WORK ORDER> Copy every line that holds the string "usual" from the data below.
*** DATASET CONTENT Section Begins ***
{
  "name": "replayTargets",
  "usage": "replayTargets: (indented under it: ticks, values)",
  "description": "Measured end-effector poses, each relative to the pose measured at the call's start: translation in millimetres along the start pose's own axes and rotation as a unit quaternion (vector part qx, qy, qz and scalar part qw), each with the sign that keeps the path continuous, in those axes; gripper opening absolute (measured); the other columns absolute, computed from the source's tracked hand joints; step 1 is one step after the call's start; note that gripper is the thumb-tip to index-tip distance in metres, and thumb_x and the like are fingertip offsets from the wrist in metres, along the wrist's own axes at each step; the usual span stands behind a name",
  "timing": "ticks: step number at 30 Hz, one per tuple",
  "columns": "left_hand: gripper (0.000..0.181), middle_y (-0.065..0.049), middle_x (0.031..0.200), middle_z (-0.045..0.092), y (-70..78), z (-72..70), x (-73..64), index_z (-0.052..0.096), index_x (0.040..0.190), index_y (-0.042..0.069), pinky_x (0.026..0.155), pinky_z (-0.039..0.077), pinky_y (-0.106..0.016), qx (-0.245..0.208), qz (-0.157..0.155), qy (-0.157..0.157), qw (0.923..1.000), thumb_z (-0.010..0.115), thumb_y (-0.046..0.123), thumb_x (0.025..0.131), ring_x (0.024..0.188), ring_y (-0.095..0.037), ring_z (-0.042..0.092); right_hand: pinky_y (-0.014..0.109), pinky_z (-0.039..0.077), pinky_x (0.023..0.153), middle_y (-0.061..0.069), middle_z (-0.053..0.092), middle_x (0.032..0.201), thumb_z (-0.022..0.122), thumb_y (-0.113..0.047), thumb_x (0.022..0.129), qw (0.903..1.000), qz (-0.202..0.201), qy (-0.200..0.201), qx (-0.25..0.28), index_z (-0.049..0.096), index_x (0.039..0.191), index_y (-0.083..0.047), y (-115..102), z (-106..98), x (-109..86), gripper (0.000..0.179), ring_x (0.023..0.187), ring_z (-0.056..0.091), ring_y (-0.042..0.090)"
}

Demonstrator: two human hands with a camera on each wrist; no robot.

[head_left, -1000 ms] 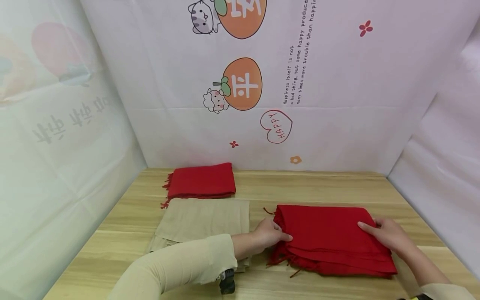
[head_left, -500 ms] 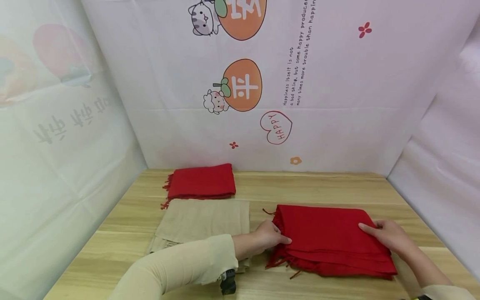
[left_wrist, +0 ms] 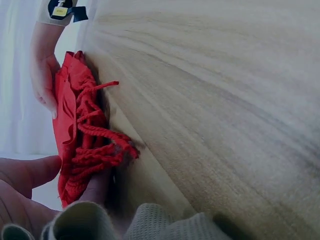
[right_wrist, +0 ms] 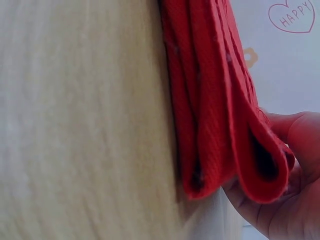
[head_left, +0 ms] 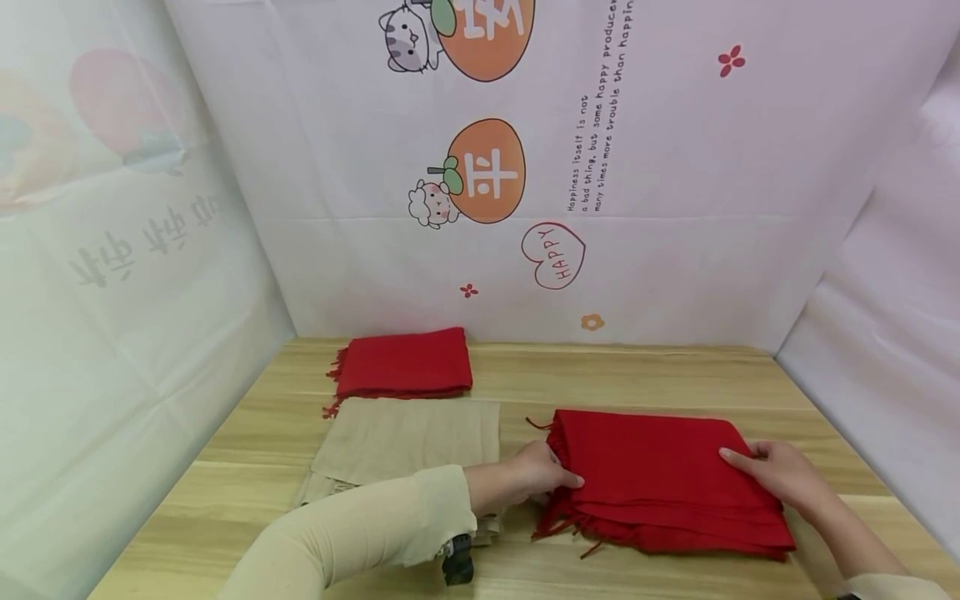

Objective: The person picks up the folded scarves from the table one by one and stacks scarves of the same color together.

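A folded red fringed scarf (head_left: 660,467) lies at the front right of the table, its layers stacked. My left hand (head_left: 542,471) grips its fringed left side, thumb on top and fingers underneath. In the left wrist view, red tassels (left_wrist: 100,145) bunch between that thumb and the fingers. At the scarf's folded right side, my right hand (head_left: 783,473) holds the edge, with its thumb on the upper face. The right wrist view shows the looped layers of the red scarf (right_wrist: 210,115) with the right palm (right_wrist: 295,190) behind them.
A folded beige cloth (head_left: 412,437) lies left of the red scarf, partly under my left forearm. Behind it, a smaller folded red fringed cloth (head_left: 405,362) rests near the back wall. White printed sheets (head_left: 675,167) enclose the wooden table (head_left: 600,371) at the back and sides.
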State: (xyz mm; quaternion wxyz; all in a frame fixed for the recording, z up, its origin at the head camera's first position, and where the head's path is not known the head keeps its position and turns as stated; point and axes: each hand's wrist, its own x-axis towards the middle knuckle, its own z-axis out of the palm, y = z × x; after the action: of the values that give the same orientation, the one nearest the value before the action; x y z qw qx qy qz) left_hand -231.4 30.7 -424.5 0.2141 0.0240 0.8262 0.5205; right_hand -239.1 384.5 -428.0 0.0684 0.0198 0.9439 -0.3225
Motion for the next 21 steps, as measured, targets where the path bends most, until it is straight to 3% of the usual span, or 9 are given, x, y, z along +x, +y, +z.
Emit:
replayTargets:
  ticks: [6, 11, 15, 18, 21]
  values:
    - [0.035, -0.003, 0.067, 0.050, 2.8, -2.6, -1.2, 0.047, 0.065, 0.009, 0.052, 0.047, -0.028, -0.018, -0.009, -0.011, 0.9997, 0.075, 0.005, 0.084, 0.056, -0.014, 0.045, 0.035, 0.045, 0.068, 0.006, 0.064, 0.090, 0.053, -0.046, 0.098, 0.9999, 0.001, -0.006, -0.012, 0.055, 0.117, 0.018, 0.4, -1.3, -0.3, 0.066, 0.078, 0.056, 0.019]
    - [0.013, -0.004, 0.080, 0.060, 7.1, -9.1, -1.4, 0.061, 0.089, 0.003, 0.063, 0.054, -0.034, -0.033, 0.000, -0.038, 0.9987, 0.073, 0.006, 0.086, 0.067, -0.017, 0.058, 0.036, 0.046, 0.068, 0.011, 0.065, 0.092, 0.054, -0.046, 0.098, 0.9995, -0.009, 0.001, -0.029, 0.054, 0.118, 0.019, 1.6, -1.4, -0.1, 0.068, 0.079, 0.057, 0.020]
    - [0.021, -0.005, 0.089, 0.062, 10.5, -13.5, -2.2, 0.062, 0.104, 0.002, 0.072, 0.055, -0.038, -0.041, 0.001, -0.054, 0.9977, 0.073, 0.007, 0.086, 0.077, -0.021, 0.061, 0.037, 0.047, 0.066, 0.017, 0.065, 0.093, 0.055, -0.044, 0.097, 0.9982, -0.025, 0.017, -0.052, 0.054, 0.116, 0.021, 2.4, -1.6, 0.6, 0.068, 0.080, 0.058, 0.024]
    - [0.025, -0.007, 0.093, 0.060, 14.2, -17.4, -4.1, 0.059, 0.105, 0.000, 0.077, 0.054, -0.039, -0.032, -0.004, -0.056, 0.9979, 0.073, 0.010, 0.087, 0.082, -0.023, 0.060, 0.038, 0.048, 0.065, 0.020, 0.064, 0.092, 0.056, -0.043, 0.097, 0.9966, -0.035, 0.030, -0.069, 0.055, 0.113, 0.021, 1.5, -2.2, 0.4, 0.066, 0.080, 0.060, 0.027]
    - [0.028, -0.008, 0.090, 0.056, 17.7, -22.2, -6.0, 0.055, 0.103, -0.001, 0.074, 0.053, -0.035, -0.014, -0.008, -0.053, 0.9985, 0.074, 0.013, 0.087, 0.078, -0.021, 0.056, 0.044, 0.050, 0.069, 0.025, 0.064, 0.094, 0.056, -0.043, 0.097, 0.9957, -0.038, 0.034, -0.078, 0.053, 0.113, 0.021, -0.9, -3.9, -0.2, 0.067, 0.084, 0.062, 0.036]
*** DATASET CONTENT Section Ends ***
TASK ANSWER>
  "description": "Measured end-effector poses, each relative to the pose measured at the call's start: translation in millimetres along the start pose's own axes and rotation as a unit quaternion (vector part qx, qy, qz and scalar part qw), each with the sign that keeps the path continuous, in those axes; gripper opening absolute (measured); the other columns absolute, computed from the source's tracked hand joints; step 1 is one step after the call's start; note that gripper is the thumb-tip to index-tip distance in metres, and thumb_x and the like are fingertip offsets from the wrist in metres, along the wrist's own axes at each step; the usual span stands behind a name",
Motion for the next 21 steps, as measured, targets where the path bends most, until it is straight to 3% of the usual span, or 9 are given, x, y, z along +x, +y, +z.

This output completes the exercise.